As of 22 April 2009 this website is 'frozen' in time — see the current IFLA websites
This old website and all of its content will stay on as archive – http://archive.ifla.org
This paper describes the characteristics and current state of Research and Development on digital libraries in Japan. Government related agencies such as National Diet Library and Information Technology Promotion Agency, National Center for Science Information Systems, and B-ISDN Business Chance & Culture Creation are active in developing digital libraries. Having identified three kinds of digit al libraries the paper describes the activities carried out at those institutions in terms of their aims and products. Some universities such as Nara Institute of Science Technology and University of Library and Information Science as well as for-profit private companies embark on the projects from several points of view. Then, the paper describes their undertakings focussing on fundamental ideas , technologies, and techniques such as browsers, full-text search methods, visualization, SGML applications, document structures, user interfaces, and others. Non-technical aspects indispensable for the development are also briefly mentioned.

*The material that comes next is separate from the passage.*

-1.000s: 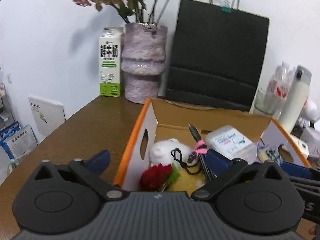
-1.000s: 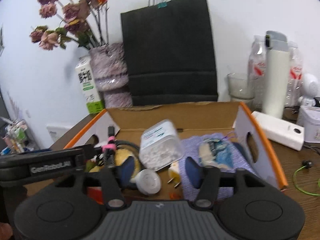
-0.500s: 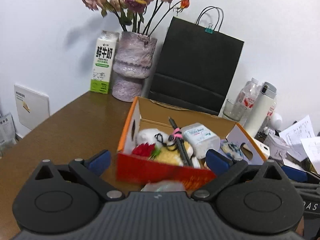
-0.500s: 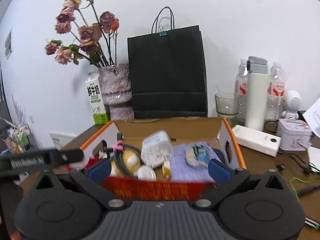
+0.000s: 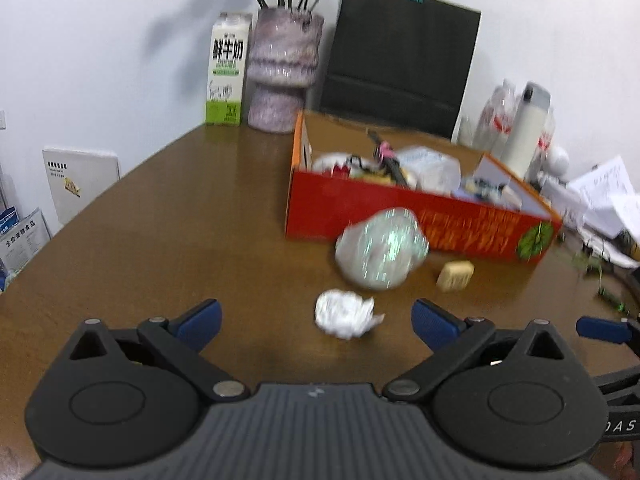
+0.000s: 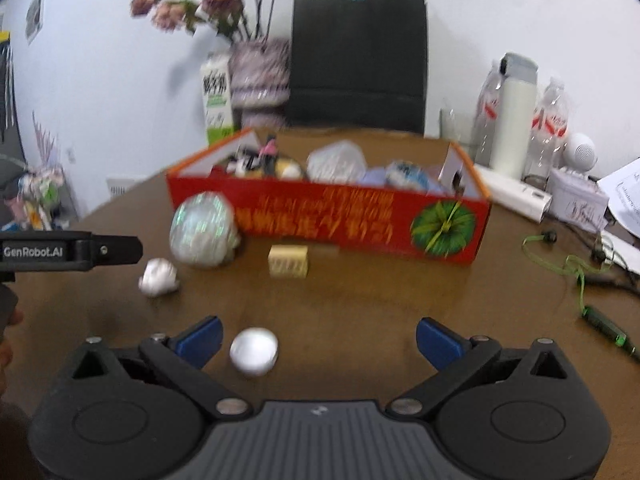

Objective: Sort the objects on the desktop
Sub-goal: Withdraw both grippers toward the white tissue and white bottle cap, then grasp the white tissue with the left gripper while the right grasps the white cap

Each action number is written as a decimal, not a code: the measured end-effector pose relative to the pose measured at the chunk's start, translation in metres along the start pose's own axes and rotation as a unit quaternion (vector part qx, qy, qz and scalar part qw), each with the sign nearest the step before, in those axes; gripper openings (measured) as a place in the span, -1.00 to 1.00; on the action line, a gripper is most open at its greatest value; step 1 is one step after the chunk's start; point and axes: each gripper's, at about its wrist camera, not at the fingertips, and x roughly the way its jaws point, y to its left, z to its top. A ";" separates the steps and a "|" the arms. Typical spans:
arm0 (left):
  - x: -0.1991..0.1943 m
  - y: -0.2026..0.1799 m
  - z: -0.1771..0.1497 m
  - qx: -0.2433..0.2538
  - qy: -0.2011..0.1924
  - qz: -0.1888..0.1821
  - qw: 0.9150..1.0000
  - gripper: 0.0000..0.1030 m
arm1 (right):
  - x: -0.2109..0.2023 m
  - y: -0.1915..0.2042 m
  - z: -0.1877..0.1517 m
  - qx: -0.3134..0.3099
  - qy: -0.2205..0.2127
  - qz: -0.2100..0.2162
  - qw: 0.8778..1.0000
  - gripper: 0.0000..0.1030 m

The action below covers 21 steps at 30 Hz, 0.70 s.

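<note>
On the desk (image 5: 168, 216) a red box (image 5: 416, 216) full of small items stands ahead, with a shiny wrapped ball (image 5: 380, 254) touching its front and a tan block (image 5: 455, 275) just beside. A crumpled white wad (image 5: 344, 314) lies near the left tongs (image 5: 316, 320), spread and empty. A white cap (image 6: 254, 350) sits between the fingers of the right tongs (image 6: 318, 338), also spread, not gripping.

Black ribbed gripper (image 5: 316, 318) bodies w/ blue fingertips (image 6: 200, 334), silver screws, "GenRobot.AI" label
</note>
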 end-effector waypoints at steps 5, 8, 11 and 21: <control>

A move to digital libraries from traditional ones is an outstanding example and several libraries are required to deal properly with it. Facing this kind of shift, traditional libraries struggle to show their identity and raison d'etre to the changing world. On the other hand, some scholars and researchers in universities and private companies are actively participating in the research and dev elopment (R&D) related to digital libraries. Hopefully, the results from the R&D will help libraries, when fulfilling intellectual duties assigned to them.
Since digitization of printed materials is quite important to build digital libraries, a variety of digitization projects have been carried on in the world. An attempt by the National Diet Library is an example. As the result of digitizing materials, images or full-texts are generated depending on the technology used for the purpose.
A big merit to develop digital libraries is due to the marked grade up in retrieval ability, as compared with the one in so-called paper libraries. Full-text search facilities, therefore, are indispensable in the digital library environment and it is very valuable to produce full-text forms from the point of searching information.
Some considers information technology as a panacea for the recovery from depression in trade, since it has a possibility to give a big business chance to the industry. In particular, what is necessary to develop digital libraries is considered as promising in terms of economic effects. Digital library projects require a variety of new technology and the accomplishments by the R&D may produce a new big market.
Taking account of these economic effects, R&D activities on digital libraries have been carried out under strong initiatives by the government agencies in Japan. The Ministry of International Trade Industry has supported financially that kind of project via the Information Technology Promotion Agency. Some other Ministries also embark on the similar projects. Considering such characteristics, this paper describes the state of the R&D related to the digital libraries in Japan.
Digital libraries could be categorized as follows though there will be other ones.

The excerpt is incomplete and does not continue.